**The problem:** Within these entries, which lines include the string "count"? Copy each one.

**Data excerpts:**
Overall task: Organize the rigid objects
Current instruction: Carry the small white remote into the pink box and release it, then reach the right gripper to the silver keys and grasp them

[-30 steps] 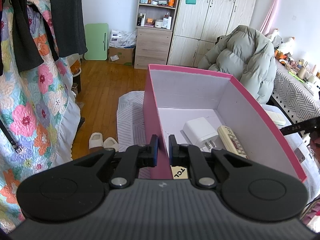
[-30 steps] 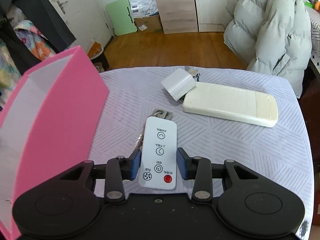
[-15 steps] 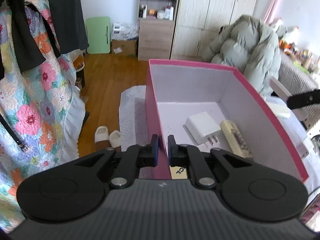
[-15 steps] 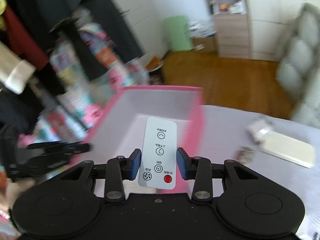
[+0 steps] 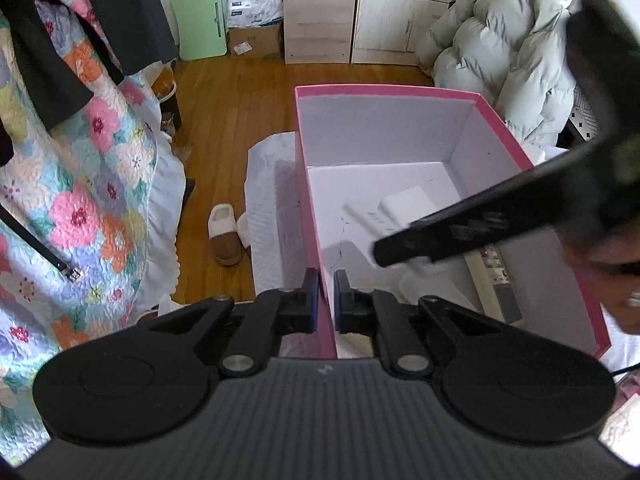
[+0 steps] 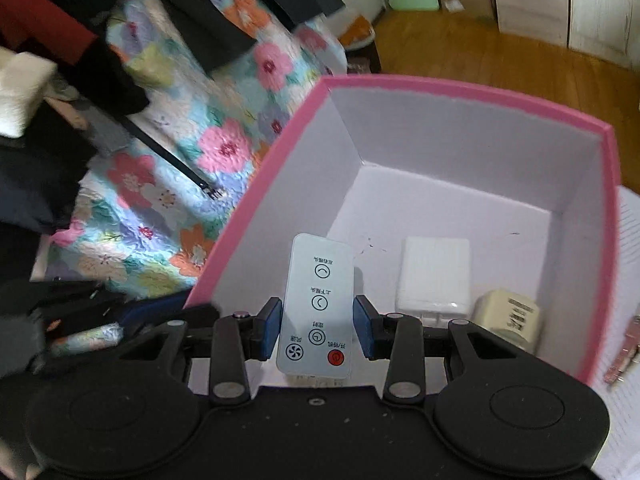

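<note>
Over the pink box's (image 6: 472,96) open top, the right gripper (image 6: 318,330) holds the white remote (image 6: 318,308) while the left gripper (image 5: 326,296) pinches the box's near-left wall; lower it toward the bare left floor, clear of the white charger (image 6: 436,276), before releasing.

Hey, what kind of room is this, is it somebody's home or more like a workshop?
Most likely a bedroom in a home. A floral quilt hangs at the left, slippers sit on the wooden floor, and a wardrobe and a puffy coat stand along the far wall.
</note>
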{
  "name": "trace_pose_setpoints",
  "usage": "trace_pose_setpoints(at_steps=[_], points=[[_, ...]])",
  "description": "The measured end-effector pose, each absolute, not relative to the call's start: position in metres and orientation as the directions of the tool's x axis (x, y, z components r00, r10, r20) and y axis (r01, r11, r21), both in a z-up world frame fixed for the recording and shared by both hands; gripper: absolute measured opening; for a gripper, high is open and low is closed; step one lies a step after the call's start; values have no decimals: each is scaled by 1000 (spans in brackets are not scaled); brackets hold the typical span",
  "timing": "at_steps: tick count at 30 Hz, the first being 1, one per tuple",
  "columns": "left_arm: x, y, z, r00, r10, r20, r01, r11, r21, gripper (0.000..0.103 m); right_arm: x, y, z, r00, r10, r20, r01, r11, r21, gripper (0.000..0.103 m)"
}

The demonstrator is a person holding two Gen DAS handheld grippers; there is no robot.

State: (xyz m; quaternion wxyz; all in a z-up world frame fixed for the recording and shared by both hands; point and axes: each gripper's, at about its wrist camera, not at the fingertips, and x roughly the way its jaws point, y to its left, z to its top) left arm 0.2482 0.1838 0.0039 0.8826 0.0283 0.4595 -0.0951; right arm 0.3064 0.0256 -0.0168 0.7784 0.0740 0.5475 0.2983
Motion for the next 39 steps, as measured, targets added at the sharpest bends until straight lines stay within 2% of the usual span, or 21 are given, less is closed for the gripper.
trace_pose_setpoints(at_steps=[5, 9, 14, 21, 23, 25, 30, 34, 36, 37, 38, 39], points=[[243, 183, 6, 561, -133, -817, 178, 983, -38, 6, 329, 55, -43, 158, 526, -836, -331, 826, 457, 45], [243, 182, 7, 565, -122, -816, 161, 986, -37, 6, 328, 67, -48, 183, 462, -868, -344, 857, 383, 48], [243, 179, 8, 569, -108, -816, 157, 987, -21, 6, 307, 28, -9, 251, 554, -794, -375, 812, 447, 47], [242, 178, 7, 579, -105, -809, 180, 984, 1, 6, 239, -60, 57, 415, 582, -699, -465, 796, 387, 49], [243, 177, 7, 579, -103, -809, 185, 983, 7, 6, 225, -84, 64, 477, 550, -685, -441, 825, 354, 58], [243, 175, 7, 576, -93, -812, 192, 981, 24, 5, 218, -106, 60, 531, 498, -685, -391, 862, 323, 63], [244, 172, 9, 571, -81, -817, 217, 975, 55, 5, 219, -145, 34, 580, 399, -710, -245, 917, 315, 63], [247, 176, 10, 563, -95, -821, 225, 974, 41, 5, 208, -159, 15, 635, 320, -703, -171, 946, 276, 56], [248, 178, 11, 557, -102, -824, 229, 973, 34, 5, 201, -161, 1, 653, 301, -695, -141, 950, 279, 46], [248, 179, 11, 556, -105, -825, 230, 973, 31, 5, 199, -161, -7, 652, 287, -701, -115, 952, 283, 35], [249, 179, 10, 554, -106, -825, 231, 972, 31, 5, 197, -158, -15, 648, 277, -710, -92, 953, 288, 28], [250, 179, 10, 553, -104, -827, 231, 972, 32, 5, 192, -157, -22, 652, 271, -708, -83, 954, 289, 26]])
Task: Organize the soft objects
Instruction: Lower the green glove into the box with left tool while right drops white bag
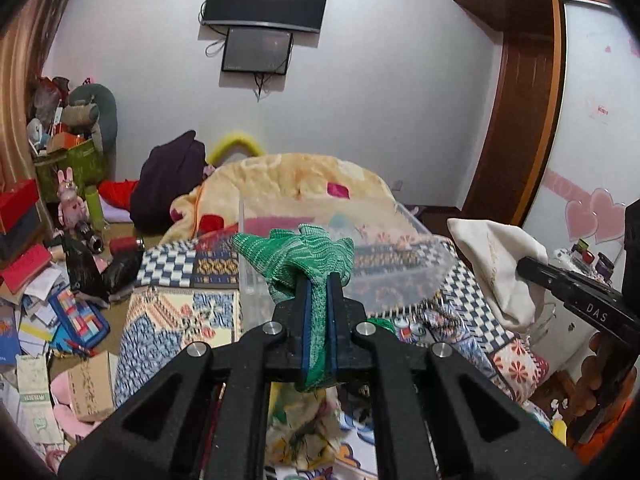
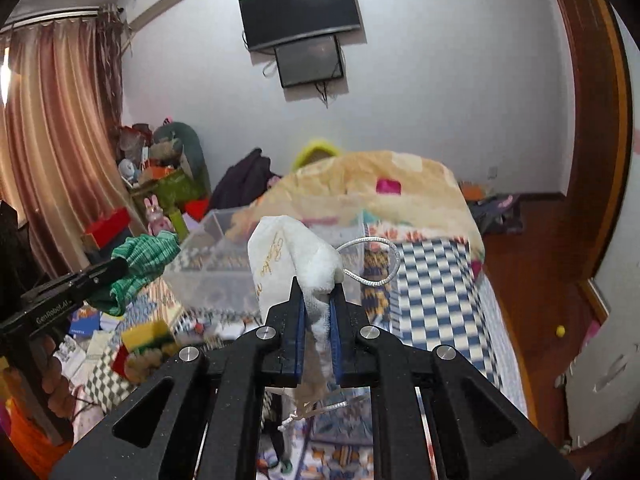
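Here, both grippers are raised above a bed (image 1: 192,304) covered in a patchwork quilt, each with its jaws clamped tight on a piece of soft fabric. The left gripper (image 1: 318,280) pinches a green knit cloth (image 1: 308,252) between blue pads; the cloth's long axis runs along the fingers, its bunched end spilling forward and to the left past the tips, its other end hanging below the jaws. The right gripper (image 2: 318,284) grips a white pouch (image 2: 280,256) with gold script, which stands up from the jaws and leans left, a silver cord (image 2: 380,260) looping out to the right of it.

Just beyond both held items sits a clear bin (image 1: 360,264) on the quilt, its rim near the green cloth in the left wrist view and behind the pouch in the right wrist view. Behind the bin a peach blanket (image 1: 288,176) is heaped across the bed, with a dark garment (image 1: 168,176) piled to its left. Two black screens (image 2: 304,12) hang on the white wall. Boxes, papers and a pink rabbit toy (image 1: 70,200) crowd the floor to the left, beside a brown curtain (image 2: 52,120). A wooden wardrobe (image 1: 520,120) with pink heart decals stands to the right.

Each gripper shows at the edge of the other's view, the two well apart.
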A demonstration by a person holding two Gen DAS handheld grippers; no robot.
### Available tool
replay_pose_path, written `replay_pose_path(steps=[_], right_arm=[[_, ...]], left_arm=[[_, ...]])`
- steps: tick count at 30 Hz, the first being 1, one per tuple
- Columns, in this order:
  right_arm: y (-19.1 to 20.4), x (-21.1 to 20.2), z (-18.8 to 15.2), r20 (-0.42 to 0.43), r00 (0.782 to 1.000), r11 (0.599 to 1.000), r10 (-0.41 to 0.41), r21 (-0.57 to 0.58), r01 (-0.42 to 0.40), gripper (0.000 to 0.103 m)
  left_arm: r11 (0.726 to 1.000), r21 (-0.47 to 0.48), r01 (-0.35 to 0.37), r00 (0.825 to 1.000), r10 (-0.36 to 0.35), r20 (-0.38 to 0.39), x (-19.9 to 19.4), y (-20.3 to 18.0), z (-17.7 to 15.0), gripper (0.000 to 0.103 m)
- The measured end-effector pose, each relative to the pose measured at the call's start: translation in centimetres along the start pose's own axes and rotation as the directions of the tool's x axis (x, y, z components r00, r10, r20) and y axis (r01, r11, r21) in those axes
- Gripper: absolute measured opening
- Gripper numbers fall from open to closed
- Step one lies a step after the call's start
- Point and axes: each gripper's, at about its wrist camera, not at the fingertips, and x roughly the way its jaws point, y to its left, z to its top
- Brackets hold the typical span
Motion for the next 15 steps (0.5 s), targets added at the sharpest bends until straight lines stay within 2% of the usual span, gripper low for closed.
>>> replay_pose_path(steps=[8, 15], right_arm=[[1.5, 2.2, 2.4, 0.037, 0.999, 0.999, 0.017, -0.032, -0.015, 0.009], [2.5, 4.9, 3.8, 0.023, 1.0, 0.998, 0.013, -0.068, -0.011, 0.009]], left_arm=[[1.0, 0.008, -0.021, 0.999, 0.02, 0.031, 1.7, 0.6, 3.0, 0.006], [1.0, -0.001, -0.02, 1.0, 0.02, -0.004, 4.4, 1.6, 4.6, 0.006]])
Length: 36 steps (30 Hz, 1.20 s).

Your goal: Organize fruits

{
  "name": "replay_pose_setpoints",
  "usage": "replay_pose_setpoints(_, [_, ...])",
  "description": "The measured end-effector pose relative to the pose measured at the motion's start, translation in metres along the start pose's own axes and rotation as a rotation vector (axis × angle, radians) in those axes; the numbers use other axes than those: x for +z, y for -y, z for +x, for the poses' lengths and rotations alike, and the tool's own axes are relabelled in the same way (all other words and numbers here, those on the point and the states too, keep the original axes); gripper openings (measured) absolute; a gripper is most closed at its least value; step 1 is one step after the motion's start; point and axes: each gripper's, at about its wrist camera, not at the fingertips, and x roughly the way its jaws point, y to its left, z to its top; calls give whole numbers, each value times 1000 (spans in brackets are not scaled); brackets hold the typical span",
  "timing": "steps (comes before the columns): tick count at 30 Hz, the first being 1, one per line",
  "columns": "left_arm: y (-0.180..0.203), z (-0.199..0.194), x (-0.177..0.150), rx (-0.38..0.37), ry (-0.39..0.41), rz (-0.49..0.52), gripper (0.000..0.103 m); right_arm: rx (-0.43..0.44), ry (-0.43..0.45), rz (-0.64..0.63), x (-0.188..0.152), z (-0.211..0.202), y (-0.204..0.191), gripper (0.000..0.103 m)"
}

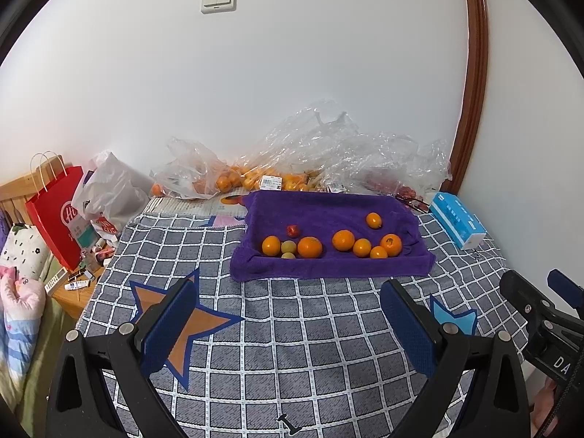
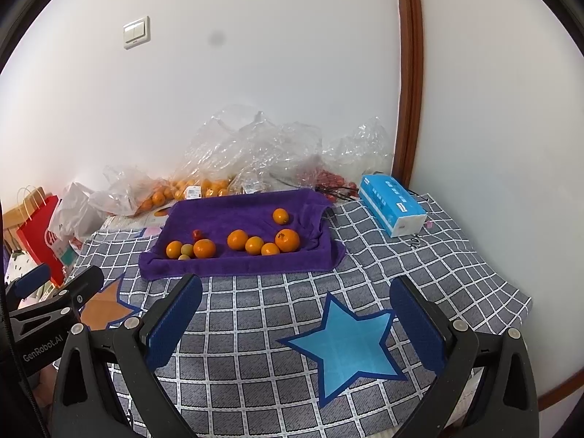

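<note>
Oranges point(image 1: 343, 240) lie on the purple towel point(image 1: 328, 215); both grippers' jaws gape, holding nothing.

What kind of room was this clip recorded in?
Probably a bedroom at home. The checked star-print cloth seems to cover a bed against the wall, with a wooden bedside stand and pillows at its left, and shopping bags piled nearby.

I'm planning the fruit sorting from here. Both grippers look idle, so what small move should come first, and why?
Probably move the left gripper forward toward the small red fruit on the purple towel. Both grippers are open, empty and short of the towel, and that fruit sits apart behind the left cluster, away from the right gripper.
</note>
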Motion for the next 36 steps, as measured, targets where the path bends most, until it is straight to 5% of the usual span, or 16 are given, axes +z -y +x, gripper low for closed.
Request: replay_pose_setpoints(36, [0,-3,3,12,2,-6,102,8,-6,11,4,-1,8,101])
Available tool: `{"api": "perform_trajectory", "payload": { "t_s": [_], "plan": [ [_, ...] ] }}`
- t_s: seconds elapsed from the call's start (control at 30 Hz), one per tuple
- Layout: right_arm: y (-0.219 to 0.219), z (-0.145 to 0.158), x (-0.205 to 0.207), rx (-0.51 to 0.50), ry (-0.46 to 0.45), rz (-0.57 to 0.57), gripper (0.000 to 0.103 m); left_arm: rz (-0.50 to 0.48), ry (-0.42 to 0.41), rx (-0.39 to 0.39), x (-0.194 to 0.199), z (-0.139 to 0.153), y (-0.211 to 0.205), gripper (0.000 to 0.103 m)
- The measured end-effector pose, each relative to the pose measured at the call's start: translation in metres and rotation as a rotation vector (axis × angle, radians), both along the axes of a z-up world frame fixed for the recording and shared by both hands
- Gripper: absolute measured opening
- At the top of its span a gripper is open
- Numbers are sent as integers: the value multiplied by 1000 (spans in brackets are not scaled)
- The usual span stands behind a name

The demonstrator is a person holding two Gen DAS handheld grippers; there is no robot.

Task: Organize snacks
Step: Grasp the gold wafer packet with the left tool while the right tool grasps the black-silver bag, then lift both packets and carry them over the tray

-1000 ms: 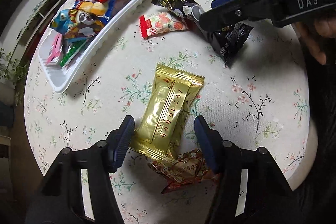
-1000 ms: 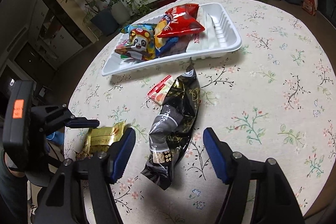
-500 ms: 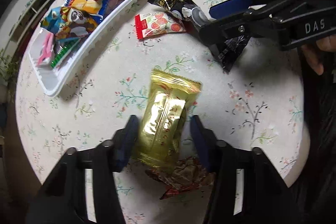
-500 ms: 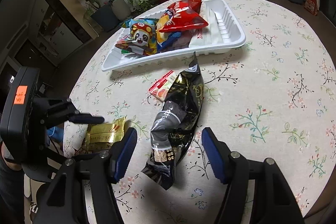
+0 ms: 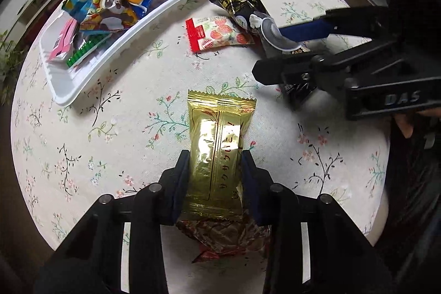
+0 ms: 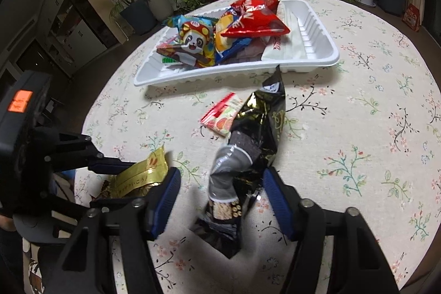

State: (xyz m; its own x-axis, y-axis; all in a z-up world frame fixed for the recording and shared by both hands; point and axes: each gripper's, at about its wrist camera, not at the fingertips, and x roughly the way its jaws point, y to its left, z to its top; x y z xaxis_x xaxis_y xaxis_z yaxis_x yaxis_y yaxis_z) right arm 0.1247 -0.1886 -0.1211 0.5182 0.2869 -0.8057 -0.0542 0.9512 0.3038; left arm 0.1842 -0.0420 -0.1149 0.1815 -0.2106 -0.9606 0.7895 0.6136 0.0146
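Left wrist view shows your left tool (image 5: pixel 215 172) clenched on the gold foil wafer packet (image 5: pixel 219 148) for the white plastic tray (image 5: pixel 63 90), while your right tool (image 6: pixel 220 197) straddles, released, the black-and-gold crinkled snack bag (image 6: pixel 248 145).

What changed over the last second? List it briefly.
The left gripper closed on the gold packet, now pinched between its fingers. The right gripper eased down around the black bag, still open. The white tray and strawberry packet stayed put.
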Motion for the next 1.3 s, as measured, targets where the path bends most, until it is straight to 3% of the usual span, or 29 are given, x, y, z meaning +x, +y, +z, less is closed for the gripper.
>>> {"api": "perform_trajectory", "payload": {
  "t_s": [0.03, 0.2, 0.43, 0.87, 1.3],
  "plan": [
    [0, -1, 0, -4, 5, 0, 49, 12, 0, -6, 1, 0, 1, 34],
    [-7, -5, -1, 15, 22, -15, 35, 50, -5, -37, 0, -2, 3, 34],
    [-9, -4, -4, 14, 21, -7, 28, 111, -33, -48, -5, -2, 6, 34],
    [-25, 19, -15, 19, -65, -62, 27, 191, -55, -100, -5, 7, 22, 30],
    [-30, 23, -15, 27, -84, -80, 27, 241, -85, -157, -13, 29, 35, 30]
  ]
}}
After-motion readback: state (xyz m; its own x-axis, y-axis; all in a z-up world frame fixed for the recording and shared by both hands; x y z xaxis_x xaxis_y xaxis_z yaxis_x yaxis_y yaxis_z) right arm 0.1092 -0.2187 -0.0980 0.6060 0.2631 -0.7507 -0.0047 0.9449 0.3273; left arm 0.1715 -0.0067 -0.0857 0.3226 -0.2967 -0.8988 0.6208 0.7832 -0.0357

**Output for this task:**
  "timing": "at_steps: tick count at 30 Hz, the first being 1, one per tuple",
- steps: tick count at 30 Hz, the first being 1, one per tuple
  "timing": "steps (comes before the columns): tick count at 30 Hz, the first being 1, one per line",

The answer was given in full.